Table of Contents
What is the History of Forex Trading?
Whether you’ve been trading for years or just started to trade forex today, the history of Forex is worth knowing, if only to expand your knowledge to benefit your trading practices in the future.
“Forex” means “foreign exchange” or simply “the currency markets”. These are the trading markets that any trader can easily access, with its main focus on the currencies of different countries around the world. In this article, I will help you with a quick overview of the history of Forex trading, its ups and downs, what to look for when it comes to starting, what you need to know about trading Forex now and how it works and more…
The first ever broker to offer a full suite of trading facilities was Stock Exchange House Limited in 1873. Since then, Forex has grown to become one of the most successful, well-known and trusted financial products on the planet, but at first, traders had no idea what it really meant or even what it looked like. They simply traded between commodity shares, stocks, bonds or futures on the New York Stock Exchange. It wasn’t until 1931 that the major world financial players were able to agree upon a set of rules and regulations, the Commodity Futures Trading Commission, which became involved after complaints about highly speculative hedge funds.

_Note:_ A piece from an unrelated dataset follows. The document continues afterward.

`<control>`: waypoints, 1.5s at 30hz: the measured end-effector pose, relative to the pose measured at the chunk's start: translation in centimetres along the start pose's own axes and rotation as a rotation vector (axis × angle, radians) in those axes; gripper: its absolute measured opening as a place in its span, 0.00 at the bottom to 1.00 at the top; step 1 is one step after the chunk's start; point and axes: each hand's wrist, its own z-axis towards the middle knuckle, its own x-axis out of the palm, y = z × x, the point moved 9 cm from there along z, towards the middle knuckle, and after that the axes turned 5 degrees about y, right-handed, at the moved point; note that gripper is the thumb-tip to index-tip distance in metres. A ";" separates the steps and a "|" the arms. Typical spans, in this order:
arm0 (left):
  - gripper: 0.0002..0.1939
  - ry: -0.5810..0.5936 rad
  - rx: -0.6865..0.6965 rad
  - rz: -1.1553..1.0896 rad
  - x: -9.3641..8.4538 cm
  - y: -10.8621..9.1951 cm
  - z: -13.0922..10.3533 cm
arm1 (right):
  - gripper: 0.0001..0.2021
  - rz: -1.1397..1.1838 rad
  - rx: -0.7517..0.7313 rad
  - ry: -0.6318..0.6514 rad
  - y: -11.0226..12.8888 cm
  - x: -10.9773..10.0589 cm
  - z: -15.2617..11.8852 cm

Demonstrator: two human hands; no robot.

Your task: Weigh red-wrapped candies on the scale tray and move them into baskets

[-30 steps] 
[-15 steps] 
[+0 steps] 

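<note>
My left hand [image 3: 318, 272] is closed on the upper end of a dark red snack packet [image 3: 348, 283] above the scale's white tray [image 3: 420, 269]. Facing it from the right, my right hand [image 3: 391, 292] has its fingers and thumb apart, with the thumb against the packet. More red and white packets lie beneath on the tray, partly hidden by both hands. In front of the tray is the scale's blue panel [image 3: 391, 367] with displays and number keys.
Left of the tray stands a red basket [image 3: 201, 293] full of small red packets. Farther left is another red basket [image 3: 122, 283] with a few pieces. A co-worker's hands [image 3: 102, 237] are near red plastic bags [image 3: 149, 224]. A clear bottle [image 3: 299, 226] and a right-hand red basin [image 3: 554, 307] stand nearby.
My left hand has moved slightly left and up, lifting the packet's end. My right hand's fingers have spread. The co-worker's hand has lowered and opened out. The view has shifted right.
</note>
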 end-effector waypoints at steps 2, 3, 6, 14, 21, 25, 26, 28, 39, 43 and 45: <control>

Soon afterwards, the Stock Exchange introduced overnight trading and the introduction of stock and bond options, providing investors with the opportunity to trade not only currency prices in real-time but also a whole range of other commodities as well. But the more financial institutions came to be regulated by such financial authorities, the less public interest was aroused in this new industry. This was not helped by the fact that none of these authorities was willing to disclose all their details of how they came to their conclusions on why they issued the regulations that they did and did not. There was a lot less transparency then.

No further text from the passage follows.